Exercise goal: Transcribe verbatim the span of lines that opens with the line containing "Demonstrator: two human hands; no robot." and closes with the last line of the data below.

Data excerpt:
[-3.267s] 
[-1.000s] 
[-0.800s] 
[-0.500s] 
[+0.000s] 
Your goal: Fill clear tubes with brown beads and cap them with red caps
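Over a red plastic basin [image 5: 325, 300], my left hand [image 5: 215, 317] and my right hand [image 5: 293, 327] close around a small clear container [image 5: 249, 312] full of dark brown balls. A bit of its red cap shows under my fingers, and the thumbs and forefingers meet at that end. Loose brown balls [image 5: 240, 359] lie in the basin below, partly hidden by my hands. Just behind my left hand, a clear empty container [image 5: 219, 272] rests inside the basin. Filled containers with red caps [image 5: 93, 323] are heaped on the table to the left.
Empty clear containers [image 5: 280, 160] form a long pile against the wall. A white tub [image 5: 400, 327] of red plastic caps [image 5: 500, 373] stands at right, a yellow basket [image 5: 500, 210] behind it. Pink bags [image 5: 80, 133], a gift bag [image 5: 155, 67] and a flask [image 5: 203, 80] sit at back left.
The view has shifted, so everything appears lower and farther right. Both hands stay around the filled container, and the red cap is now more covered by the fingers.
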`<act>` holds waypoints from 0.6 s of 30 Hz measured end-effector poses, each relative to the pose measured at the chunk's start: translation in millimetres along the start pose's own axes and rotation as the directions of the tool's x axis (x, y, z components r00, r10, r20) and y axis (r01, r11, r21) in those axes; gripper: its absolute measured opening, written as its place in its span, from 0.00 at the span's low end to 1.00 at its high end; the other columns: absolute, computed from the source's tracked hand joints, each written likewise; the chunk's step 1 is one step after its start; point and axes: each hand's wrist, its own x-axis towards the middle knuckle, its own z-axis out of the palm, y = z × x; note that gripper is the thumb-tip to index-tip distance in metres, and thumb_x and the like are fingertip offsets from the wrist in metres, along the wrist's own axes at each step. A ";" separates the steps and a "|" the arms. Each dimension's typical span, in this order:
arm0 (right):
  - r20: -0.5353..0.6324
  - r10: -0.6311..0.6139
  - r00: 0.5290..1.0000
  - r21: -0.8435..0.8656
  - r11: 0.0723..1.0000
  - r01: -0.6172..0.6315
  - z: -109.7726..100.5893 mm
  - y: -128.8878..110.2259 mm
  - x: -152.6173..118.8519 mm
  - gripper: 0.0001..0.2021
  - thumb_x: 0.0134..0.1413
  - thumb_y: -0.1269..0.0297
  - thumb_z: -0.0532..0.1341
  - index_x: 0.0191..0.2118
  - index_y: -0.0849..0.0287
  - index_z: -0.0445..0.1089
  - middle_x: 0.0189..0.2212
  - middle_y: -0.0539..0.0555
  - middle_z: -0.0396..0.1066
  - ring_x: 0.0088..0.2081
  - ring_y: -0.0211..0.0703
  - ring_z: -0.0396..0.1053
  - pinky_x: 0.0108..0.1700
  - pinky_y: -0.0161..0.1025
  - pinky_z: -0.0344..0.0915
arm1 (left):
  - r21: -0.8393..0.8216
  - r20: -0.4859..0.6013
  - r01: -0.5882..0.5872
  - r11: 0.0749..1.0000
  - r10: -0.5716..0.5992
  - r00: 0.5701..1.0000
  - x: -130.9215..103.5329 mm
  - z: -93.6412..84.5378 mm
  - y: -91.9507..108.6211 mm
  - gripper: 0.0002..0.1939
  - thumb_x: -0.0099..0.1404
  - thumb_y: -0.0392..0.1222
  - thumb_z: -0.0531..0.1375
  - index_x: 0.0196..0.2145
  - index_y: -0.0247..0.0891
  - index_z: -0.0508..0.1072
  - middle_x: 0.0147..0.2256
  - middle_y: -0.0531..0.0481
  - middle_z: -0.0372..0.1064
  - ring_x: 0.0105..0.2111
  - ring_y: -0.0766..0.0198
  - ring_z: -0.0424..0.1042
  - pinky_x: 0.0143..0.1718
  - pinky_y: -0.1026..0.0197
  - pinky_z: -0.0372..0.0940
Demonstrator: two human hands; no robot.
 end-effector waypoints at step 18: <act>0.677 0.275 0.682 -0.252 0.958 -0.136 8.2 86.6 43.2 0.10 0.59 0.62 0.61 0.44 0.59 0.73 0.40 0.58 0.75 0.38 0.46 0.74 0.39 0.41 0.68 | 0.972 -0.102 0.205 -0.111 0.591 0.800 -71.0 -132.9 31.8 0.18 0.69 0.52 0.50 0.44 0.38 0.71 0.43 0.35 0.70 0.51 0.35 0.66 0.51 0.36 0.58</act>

Answer for this exercise:
Demonstrator: two human hands; no robot.
 end-effector waypoints at step 18: <act>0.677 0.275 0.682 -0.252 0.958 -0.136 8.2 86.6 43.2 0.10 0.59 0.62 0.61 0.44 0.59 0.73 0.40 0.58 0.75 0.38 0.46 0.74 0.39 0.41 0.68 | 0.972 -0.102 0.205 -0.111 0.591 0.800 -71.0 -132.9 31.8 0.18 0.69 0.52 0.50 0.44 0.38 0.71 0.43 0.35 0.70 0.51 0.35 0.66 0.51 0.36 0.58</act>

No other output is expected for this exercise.